I must say that God has made the way gentler by gracing us, by and large, with “amiable” divorces—that sounds like an oxymoron. In some circumstances that may not be possible or advisable, but I truly felt it was God’s will for me to maintain discreet but warm and cordial relationships with nearly all of the exes, praying for them, and cooperating with them for shared time with grandchildren, if there are any involved.

I praise God that as the years went by I have seen some of the exes draw closer to God and re-marry to establish Christian homes where they continue to surround the grandchildren with love and Christian nurture. I’m so happy when the exes still turn to me asking prayer for their problems. I sincerely try to affirm them for the good I see in their lives, and avoid negative words toward any of the other people involved.

I’ve had to open my arms even wider to welcome and embrace whole sets of new in-laws as a result of precious new daughters-in-law. I’ve had to do a lot of stretching! Good exercise! New step-grandchildren sometimes pop into the mixing bowl and my heart hugs them all close. Because so many years go by, some of my blended grandchildren have given me blended great-grandchildren and…are we having fun yet? You betcha we are! There are more new young ones to pray for and help to guide in the ways of the Lord. And more family memories to make!

I’m far from perfect and have made my share of mistakes, but I don’t think some of those mother-in-law disparaging jokes are fair game. God can help us shape our attitude to please Him. I still have a whole lot to learn as new situations present themselves in our extended family.

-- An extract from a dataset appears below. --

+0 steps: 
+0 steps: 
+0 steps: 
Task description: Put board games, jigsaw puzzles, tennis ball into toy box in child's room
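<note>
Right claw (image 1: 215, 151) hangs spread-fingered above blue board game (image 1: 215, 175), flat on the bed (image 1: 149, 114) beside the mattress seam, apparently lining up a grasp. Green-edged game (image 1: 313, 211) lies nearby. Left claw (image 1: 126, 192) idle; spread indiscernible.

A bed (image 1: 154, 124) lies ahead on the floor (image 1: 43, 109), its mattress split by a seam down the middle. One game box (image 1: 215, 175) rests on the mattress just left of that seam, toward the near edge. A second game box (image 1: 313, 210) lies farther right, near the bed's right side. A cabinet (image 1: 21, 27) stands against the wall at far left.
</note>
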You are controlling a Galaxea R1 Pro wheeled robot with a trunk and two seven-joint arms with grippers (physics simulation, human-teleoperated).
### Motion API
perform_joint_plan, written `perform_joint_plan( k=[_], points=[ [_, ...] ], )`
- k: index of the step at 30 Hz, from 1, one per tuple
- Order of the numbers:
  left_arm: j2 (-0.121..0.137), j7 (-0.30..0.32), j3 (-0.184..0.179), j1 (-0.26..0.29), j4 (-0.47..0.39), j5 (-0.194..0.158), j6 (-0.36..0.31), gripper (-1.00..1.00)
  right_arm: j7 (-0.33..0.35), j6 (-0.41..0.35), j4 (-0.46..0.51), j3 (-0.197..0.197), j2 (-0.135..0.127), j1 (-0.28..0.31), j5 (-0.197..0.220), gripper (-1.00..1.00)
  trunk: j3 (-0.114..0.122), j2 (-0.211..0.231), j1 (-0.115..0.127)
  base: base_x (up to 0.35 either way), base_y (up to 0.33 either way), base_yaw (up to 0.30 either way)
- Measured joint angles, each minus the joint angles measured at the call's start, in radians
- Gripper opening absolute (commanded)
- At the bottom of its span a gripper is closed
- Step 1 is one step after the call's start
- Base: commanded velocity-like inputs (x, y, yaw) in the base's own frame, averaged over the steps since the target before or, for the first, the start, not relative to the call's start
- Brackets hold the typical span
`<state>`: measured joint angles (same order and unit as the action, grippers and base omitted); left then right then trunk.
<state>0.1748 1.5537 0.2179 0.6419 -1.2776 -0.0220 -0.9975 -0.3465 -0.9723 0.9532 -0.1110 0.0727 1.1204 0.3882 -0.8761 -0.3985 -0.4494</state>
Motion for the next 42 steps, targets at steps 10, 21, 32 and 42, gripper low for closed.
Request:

Thank You, Lord, for helping me to “roll with the punches and go with the flow.” As a result, I’m rich in the relationships You have in Your own miraculous way rescued for good out of situations that could have had a lot of collateral damage and destruction.

Most of us, young and old, eventually find ourselves confronting some kind of relational disintegrations or re-integrating marriage situations. God is ready to help us. He’s there for us when we lean into Him for wisdom to cope successfully.


Wednesday, June 23, 2010

Living in the present moment

I really have to work at living completely in the present moment. I don’t have as much difficulty with the backward look, with living in the rear view mirror. Most of my problem focuses on anxieties about the “what if’s” of the future. I role play at crossing fantasy bridges that I may not actually cross.

Our parish book club is reading a book of meditations given to the Papal Household at Lent while Pope John Paul II was with us. It was written by the late Vietnamese Archbishop Francis Xavier Nguyen Van Thuan. During his thirteen year imprisonment, God taught him that simply living the present moment intensely and filling it up with love is the surest way to holiness. That public deeds or many sacrifices are not the way that saints and great witnesses became holy.

He quoted from Saint Faustina,

“If I look at the future, I am full of fear,

but why go forward into the future?

Only the present moment is dear to me,

because perhaps the future will not lodge in my soul.

The past is not within my power

to change, correct, or add something.

Neither the wise nor the prophets were able to do this.

I trust therefore to God that which regards my past.

O present moment, you belong to me completely.

I desire to use you as much as it is within my power…

Therefore, trusting in your mercy,

I go forward in life as a child,

and every day I offer to you my heart

enflamed with love for your greater glory.

Our humanity seems captured within the familiar framework of time. That’s all we have experienced and know how to experience. Why should it be so difficult to live in the now? That is exactly where we encounter God who is in The Eternal Now. I still have a lot to learn.